Im "Heidi" haben viele Faktoren aufs glücklichste zusammengewirkt und so das Buch zu einem der bekanntesten Klassiker der Jugendliteratur gemacht. Da ist zunächst die Kraft seiner stimmigen, einfachen Fabel, die wirklich jedem Kind einleuchtet. Dazu kommt die Klarheit der auftretenden Personen - man weiss genau, woran man ist; man kann sie lieben oder verabscheuen. Zu hören ist die uralte Stimme der Natur, am symbolhaftesten ausgedrückt im wiederholt beschriebenen Rauschen der Bergtannen, und herausgehoben wird die Kraft der Liebe und des Gottvertrauens. Jeder Leser wird gepackt und gerührt, kann lachen und weinen, wird in seinem Innersten angesprochen und bereichert. Dazu kommt als "moderner" Gehalt, Heidis psychosomatische Erkrankung im fernen Frankfurt, wo es, unverstanden in seiner Naivität, vor Kummer und Heimweh fast zugrunde geht, bis es durch den einfühlsamen Doktor wieder seiner ursprünglichen Umgebung, den Menschen und Tieren, die es liebt, zurückgegeben wird. Dadurch wird das Erhoffte, erfreulicherweise aber auch das Unerwartete bewirkt: Heidi wird wieder gesund, auch Klara findet Heilung, und der vereinsamte Grossvater findet zu seinen Mitmenschen zurück. Dass bei alledem auch der Humor nicht zu kurz kommt, ist eine weitere positive Eigenschaft dieses Buches.
Damals, bei seinem erscheinen, muss das "Heidi" geradezu revolutionär gewirkt haben.
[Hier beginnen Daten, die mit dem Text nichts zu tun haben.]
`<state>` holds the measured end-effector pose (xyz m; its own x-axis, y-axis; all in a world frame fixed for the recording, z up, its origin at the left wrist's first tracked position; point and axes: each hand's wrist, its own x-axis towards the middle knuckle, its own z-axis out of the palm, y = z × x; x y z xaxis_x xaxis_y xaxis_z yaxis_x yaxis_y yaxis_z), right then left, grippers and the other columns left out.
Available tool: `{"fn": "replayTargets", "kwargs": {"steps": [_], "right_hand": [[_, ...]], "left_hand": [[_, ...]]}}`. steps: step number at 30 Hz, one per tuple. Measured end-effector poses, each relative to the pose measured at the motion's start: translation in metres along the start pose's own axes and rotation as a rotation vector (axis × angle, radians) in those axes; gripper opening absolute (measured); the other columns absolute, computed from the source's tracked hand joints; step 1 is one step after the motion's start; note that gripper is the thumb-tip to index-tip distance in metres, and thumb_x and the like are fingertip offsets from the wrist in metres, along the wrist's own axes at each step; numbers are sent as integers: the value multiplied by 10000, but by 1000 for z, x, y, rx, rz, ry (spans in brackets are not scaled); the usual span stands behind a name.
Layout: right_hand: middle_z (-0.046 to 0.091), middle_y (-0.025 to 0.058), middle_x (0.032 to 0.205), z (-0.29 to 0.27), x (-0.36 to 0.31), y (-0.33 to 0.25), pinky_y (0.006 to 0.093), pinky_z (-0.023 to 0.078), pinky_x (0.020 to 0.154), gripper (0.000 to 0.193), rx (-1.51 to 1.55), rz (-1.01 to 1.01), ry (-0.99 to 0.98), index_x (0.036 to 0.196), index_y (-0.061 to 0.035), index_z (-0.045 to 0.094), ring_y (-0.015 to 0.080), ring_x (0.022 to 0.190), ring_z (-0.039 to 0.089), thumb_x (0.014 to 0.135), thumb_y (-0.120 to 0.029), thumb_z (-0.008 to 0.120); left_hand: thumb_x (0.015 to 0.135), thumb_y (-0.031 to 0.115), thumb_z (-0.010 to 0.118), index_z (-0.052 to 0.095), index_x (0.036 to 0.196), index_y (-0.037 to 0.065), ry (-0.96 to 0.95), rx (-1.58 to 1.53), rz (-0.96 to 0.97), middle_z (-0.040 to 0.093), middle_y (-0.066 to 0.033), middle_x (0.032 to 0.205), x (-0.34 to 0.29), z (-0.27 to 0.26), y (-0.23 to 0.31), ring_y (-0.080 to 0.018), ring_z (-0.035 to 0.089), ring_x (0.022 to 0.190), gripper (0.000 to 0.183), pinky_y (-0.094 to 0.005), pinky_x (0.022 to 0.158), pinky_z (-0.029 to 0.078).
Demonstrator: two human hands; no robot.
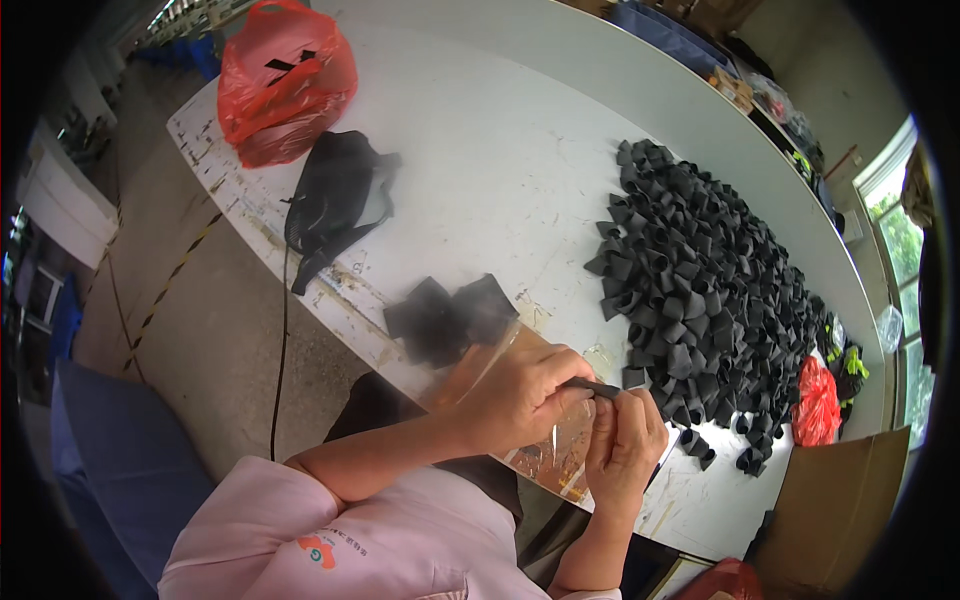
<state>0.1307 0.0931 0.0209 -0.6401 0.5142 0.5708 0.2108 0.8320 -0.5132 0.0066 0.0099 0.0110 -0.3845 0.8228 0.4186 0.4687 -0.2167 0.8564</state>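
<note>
Close in front of my body, both hands meet over a brown stained sheet (pixel 550 455) on the near edge of the table. A small dark strip of fabric or foam (pixel 592 387) runs between them. My left hand (pixel 525 400) is closed on one end, thumb and fingers pinching it. My right hand (pixel 625 440) grips the other end with its fingertips. Left of the sheet lie several dark flat pieces (pixel 450 318), partly hazy in the picture. A large heap of small black folded loops (pixel 700 285) spreads to the right of my hands.
At the far left of the white table (pixel 480 160) sits a red plastic bag (pixel 285 90). Near it lies a black object (pixel 335 190) of unclear kind; a cord (pixel 280 370) hangs beside it. A red bundle (pixel 818 402) and a cardboard box (pixel 845 510) stand at the right.
</note>
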Motion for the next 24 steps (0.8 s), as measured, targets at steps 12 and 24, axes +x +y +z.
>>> {"fn": "replayTargets", "kwargs": {"steps": [12,24], "right_hand": [[465,88,580,-7,2,-13,285,318,409,138,-14,139,-132,634,1,458,186,449,442,636,26,594],[505,-41,589,-19,28,104,150,219,389,198,350,718,279,932,-23,624,-1,456,358,844,-197,585]], "left_hand": [[743,-19,574,497,820,3,145,77,96,549,-123,705,-15,1,-13,-267,557,666,111,-366,589,434],[722,164,631,499,919,10,380,837,-644,545,-163,875,-40,-81,-180,-335,525,856,283,-403,757,428]]}}
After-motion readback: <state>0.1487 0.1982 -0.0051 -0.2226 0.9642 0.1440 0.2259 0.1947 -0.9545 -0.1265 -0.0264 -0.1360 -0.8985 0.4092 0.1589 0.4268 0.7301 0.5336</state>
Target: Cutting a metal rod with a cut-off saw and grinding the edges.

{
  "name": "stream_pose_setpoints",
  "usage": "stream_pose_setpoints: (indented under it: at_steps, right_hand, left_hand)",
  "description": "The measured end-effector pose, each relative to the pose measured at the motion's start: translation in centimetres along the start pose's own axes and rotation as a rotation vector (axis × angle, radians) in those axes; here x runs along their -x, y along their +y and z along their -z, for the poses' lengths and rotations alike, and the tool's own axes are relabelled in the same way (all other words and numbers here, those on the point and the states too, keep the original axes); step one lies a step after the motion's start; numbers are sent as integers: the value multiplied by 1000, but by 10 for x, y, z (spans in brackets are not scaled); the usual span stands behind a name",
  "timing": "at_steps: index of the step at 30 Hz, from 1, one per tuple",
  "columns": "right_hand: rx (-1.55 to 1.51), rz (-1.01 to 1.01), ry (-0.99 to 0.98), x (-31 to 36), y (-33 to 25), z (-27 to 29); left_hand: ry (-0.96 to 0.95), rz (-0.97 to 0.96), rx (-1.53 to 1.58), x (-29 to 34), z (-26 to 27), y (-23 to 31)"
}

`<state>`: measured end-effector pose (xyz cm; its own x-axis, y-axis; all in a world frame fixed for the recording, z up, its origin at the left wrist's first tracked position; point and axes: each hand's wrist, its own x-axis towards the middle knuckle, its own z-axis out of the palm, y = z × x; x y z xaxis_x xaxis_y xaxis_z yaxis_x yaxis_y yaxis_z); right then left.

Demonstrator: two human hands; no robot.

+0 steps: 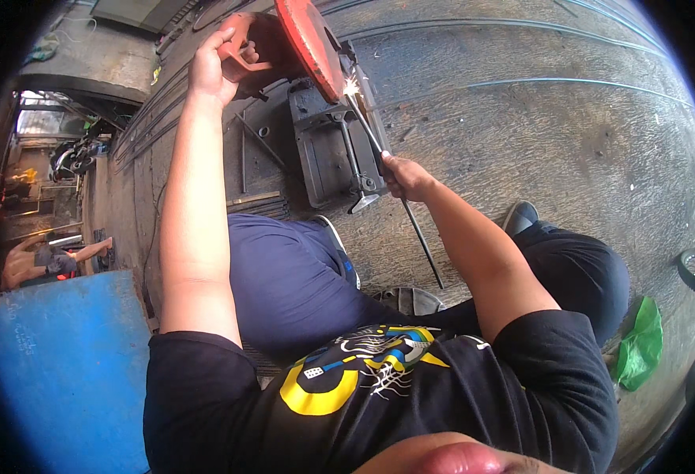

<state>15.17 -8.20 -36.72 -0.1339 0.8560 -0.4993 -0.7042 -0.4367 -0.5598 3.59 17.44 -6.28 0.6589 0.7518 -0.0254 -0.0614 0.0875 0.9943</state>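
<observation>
A red cut-off saw (pixel 312 49) stands ahead of me on its dark metal base (pixel 311 150). Wrapped round its red handle (pixel 241 65) is my left hand (pixel 214 71), closed. My right hand (pixel 407 177) grips a thin dark metal rod (pixel 424 241) partway along its length. The rod slants from near my legs up to the saw, where bright sparks (pixel 350 85) fly at its far end beside the red guard. The guard hides most of the cutting disc. A clamp screw with a crank handle (pixel 363 204) sits on the near part of the base.
Long thin rods (pixel 513 24) lie across the worn floor at the far right. Short bars (pixel 260 201) lie by my left knee. A blue panel (pixel 63 371) stands at left, with another person (pixel 35 265) beyond it. A green plastic bag (pixel 640 344) lies at right.
</observation>
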Motion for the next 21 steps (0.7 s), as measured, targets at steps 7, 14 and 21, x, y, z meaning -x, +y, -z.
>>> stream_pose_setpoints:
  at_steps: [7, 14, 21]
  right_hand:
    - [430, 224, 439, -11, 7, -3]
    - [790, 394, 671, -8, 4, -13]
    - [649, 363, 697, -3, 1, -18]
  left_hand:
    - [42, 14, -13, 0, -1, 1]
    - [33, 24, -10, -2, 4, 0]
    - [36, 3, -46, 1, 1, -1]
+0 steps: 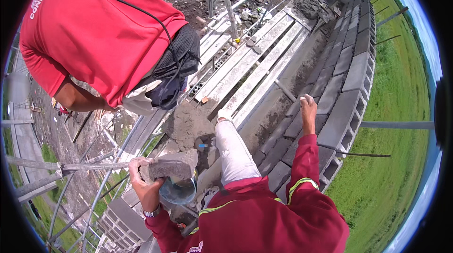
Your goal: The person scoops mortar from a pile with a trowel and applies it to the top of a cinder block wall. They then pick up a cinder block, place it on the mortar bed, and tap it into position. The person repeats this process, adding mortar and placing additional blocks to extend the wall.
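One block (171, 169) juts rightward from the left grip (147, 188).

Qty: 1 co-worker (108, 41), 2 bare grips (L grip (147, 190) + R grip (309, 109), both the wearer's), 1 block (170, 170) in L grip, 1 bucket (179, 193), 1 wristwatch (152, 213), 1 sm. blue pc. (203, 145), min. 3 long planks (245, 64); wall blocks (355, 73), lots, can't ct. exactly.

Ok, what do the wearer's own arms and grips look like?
Long dark-red sleeves on both: left sleeve, right sleeve. Yellow-green band with a pale stripe around the right one. Left grip ungloved, silver-toned wristwatch at the wrist. Right grip ungloved, no watch visible.
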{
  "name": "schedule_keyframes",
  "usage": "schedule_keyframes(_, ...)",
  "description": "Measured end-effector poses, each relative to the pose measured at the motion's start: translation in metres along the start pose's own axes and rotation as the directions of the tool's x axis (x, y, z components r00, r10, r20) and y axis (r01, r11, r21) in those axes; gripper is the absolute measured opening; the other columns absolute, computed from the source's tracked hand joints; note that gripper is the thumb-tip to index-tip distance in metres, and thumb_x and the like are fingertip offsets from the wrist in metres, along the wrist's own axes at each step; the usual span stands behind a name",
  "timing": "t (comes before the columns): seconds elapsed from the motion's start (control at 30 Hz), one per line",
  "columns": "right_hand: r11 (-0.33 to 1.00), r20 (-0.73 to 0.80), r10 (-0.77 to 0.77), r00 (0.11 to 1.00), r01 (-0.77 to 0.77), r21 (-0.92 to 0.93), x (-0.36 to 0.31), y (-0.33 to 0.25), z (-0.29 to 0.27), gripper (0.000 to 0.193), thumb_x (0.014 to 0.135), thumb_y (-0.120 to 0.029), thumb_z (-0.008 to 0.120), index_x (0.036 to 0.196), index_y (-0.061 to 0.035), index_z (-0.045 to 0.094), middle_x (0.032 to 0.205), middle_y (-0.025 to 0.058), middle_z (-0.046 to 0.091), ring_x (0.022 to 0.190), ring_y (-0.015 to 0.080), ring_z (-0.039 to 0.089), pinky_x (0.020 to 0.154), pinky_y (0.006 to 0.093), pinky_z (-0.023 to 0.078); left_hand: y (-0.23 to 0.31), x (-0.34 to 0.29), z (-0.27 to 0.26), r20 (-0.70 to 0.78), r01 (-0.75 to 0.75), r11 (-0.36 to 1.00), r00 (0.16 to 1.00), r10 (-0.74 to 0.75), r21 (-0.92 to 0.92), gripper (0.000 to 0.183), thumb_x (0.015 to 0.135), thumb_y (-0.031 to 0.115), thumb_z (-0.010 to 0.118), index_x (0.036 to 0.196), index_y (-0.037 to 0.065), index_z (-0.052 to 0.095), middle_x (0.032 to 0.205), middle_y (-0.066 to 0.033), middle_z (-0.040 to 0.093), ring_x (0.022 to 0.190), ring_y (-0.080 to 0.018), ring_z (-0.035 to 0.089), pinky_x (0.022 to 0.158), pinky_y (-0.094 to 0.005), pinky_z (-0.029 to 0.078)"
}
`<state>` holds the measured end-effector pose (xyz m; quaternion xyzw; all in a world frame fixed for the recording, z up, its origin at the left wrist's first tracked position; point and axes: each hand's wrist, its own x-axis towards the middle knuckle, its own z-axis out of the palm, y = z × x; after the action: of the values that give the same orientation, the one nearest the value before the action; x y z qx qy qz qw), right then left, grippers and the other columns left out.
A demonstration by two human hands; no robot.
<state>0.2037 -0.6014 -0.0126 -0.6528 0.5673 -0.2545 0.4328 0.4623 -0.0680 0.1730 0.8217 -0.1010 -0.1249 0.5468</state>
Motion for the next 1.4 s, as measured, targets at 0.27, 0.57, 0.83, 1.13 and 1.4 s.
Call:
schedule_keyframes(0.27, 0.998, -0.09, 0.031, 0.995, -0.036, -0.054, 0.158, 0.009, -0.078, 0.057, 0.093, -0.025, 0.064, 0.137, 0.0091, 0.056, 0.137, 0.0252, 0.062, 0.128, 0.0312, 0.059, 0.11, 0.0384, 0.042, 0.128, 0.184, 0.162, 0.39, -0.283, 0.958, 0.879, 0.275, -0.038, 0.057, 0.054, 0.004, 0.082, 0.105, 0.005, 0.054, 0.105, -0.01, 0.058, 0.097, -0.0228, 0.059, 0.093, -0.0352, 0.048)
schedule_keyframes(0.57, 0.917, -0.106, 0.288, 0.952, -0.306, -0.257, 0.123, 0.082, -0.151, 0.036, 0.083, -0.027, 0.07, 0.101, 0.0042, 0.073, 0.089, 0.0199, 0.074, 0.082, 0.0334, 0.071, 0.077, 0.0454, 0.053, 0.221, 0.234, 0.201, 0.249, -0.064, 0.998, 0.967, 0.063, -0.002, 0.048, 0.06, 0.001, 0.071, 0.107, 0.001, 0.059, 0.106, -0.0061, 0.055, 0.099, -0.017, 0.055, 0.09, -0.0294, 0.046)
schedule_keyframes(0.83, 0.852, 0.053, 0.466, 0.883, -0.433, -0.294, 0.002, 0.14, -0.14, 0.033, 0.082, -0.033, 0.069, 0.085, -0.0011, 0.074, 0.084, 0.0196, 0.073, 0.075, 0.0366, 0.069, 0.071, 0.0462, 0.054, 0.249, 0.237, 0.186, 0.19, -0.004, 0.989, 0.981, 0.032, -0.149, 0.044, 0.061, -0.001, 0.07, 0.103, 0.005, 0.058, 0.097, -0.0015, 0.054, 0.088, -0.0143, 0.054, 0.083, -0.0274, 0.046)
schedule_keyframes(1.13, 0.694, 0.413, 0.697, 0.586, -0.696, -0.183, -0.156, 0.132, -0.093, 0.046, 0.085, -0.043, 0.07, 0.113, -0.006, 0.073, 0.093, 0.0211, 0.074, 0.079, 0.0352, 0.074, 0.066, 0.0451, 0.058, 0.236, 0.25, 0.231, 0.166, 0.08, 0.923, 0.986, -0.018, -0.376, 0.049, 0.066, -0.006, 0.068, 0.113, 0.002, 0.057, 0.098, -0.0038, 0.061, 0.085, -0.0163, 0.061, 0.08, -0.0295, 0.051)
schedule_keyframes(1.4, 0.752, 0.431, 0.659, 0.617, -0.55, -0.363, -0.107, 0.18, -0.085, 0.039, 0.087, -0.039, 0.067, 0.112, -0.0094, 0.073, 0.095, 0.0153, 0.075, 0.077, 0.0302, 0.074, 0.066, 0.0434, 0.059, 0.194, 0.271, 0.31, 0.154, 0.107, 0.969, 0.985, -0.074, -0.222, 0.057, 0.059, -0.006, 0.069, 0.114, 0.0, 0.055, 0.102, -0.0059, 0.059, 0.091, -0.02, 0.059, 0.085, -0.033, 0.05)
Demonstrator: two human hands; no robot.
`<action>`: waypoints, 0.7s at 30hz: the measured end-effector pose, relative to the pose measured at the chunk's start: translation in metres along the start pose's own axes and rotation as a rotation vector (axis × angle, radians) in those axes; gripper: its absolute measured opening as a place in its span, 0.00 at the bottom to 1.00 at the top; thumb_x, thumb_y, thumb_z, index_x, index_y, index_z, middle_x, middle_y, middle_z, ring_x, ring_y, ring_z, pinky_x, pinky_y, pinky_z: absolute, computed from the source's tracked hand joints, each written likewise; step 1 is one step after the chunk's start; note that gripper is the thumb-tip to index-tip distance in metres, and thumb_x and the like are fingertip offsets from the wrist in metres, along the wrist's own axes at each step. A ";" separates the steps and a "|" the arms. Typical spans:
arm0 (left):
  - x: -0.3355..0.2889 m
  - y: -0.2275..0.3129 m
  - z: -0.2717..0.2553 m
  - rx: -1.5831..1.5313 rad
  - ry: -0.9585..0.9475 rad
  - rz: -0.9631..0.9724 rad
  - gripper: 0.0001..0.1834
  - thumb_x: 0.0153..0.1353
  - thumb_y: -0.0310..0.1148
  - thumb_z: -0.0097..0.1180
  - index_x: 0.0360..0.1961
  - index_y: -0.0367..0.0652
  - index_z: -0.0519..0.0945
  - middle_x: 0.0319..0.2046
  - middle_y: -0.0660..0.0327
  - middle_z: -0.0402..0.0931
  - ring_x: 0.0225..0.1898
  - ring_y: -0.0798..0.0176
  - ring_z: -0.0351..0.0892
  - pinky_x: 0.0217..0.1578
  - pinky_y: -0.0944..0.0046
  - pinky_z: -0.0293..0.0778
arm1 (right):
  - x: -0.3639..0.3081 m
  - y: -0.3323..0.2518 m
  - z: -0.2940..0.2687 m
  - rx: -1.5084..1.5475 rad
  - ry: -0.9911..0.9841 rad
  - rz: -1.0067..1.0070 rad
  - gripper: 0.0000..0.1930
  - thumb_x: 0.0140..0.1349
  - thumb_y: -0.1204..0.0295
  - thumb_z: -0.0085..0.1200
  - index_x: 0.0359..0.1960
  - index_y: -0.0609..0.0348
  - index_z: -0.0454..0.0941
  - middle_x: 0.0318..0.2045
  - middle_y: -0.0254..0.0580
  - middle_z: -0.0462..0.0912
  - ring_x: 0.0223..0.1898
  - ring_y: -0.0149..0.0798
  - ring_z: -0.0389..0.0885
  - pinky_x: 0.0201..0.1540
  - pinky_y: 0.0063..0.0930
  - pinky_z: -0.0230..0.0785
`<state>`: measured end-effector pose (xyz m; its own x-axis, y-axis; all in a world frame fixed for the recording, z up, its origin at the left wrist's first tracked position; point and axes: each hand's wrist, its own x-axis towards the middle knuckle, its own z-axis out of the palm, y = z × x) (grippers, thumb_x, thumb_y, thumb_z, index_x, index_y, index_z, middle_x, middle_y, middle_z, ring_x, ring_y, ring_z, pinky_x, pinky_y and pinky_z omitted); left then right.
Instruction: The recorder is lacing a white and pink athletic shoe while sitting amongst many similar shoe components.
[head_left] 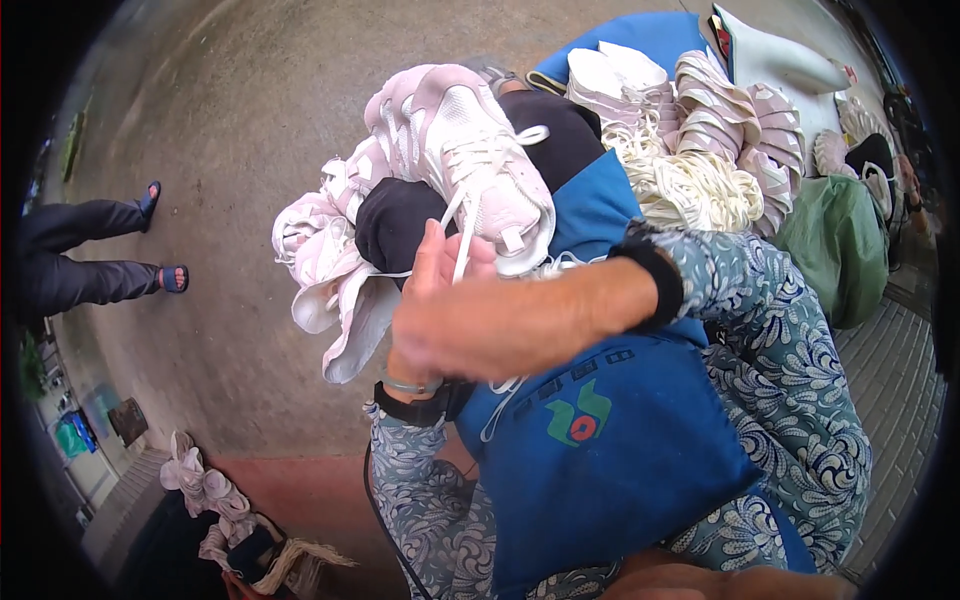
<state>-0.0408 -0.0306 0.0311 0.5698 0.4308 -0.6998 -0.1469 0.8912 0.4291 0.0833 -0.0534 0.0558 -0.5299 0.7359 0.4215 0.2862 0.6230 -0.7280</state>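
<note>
A pale pink and white sneaker (484, 180), its white laces threaded through the eyelets, lies over my dark-covered knees with its toe toward me. From it a white shoelace (460, 255) runs down into my left hand (428, 265), whose thumb and fingers are closed around it. My right hand (440, 330) crosses in front, smeared by motion; its fingers are hidden. More pink shoe uppers (335, 245) hang in a bunch at the left, beside the black knee cover (400, 225). A blue apron (610, 480) covers my lap, with loose lace ends on it.
Stacked pink shoe uppers (715, 100) and a heap of cream laces (690, 190) stand at the right, near a green bag (835, 240). A person's legs in dark trousers (95, 230) are at the far left. More uppers (205, 490) lie lower left.
</note>
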 end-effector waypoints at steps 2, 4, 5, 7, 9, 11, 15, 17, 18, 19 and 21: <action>0.015 0.002 0.014 0.014 0.022 -0.074 0.22 0.68 0.48 0.41 0.43 0.38 0.74 0.19 0.65 0.68 0.10 0.76 0.56 0.09 0.74 0.60 | -0.006 -0.026 0.012 0.122 -0.336 -0.123 0.08 0.55 0.74 0.53 0.30 0.65 0.69 0.30 0.45 0.70 0.27 0.44 0.75 0.30 0.34 0.69; 0.019 0.006 0.012 0.211 -0.066 0.136 0.19 0.69 0.43 0.42 0.39 0.35 0.74 0.16 0.66 0.66 0.09 0.77 0.54 0.09 0.75 0.59 | -0.003 -0.047 0.019 0.201 -0.282 -0.176 0.08 0.56 0.73 0.52 0.30 0.65 0.68 0.30 0.46 0.70 0.27 0.45 0.75 0.30 0.36 0.69; 0.017 0.007 0.011 0.218 -0.070 0.132 0.19 0.69 0.43 0.42 0.39 0.35 0.74 0.16 0.66 0.66 0.09 0.77 0.54 0.09 0.75 0.59 | -0.004 -0.051 0.018 0.281 -0.240 -0.214 0.08 0.57 0.73 0.52 0.30 0.65 0.68 0.29 0.47 0.70 0.28 0.45 0.74 0.30 0.37 0.68; 0.001 0.013 0.005 0.282 -0.170 0.207 0.17 0.67 0.40 0.46 0.34 0.32 0.74 0.09 0.70 0.58 0.09 0.78 0.55 0.10 0.76 0.57 | -0.014 -0.053 0.007 0.544 -0.370 -0.031 0.09 0.60 0.71 0.50 0.32 0.65 0.66 0.29 0.48 0.69 0.31 0.47 0.74 0.32 0.37 0.69; -0.030 0.020 -0.010 0.378 -0.386 0.384 0.18 0.67 0.37 0.44 0.28 0.30 0.75 0.07 0.70 0.58 0.07 0.77 0.53 0.07 0.75 0.54 | -0.030 -0.048 -0.006 0.478 -0.088 -0.030 0.09 0.61 0.71 0.49 0.36 0.64 0.66 0.30 0.48 0.70 0.35 0.48 0.75 0.34 0.38 0.70; -0.042 0.025 -0.031 0.252 -0.634 0.600 0.20 0.67 0.36 0.44 0.23 0.31 0.74 0.06 0.70 0.57 0.06 0.76 0.52 0.05 0.74 0.54 | -0.044 -0.032 -0.018 0.452 -0.037 0.071 0.08 0.59 0.71 0.50 0.34 0.63 0.68 0.28 0.48 0.71 0.34 0.49 0.75 0.36 0.39 0.69; -0.060 0.032 -0.047 0.030 -0.433 0.724 0.22 0.66 0.37 0.46 0.19 0.32 0.74 0.05 0.68 0.59 0.05 0.74 0.55 0.05 0.72 0.58 | -0.068 0.006 -0.044 0.227 0.022 0.359 0.06 0.57 0.73 0.50 0.30 0.64 0.73 0.27 0.49 0.75 0.33 0.51 0.75 0.37 0.39 0.69; -0.063 0.031 -0.050 0.027 -0.324 0.723 0.24 0.65 0.39 0.48 0.15 0.34 0.72 0.05 0.67 0.60 0.06 0.74 0.57 0.04 0.72 0.58 | -0.085 0.035 -0.057 -0.009 0.080 0.521 0.07 0.57 0.72 0.49 0.30 0.65 0.74 0.28 0.51 0.76 0.33 0.52 0.76 0.37 0.39 0.69; -0.064 0.033 -0.053 0.116 -0.424 0.749 0.23 0.64 0.38 0.50 0.15 0.33 0.73 0.05 0.67 0.60 0.06 0.74 0.56 0.06 0.72 0.57 | -0.089 0.049 -0.060 -0.109 0.162 0.515 0.07 0.57 0.72 0.50 0.30 0.64 0.75 0.29 0.51 0.76 0.34 0.52 0.77 0.37 0.39 0.69; -0.064 0.034 -0.054 0.203 -0.526 0.771 0.22 0.62 0.38 0.52 0.15 0.32 0.74 0.05 0.67 0.60 0.06 0.73 0.56 0.07 0.73 0.57 | -0.093 0.063 -0.063 -0.164 0.187 0.496 0.07 0.58 0.73 0.53 0.34 0.63 0.76 0.29 0.46 0.74 0.33 0.45 0.76 0.35 0.33 0.69; -0.070 0.031 -0.046 0.477 -0.377 0.701 0.20 0.60 0.37 0.54 0.16 0.31 0.75 0.07 0.65 0.62 0.07 0.72 0.58 0.09 0.72 0.56 | -0.091 0.073 -0.067 -0.214 0.196 0.446 0.07 0.58 0.72 0.54 0.35 0.62 0.76 0.30 0.45 0.74 0.32 0.45 0.76 0.35 0.34 0.69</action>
<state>-0.1226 -0.0270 0.0670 0.7141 0.7000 0.0043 -0.2566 0.2560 0.9320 0.2065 -0.0575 0.0007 -0.1665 0.9647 0.2040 0.6170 0.2633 -0.7416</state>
Da wagte es doch jemand, sich ganz auf die Seite des Kindes zu stellen, statt, wie gewohnt, auf die Seite belehrender Erwachsener! Als Pionierin der Jugendliteratur propagierte Johanna Spyri so die Wertschätzung des Kindes als Kind.
Kritiker bemängeln etwa, die Autorin verteile Gut und Böse, Schwarz und Weiss etwas gar zu deutlich. Macht aber solches nicht auch den Reiz der meisten Märchen aus, die ja den grössten Schatz aller Volksliteraturen bilden? Oder es heisst, das Buch sein in der Verherrlichung des Landlebens zu einseitig, und weiter, das allseits gute Ende sei unrealistisch. Warum aber sollen wir das unseren Kindern - mit Ihrem ausgeprägten Gerechtigkeitsbedürfnis - nicht auch gönnen? Anderes erfahren sie noch früh genug!
Und schliesslich: Ist das "Heidi" nicht viel zu brav, zu fromm, zu religiös? Nur, wer jegliche Existenz des Wunderbaren und die Kraft des Glaubens leugnet, dem ist sowieso nicht zu helfen. Doch: Ist es nicht gerade heute lebenswichtig, den Glauben an das Gute, das Wahre, das Schöne nicht noch ganz zu verlieren?
So oder so: Aus dem "Heidi" spricht die Stimme der Liebe - wir sollten nicht müde werden, darauf zu hören. Ein Kind bewegt die Welt, vermag positive Veränderungen bei den Menschen zu bewirken - steckt a nicht ein ganzes Erziehungsprogramm dahinter?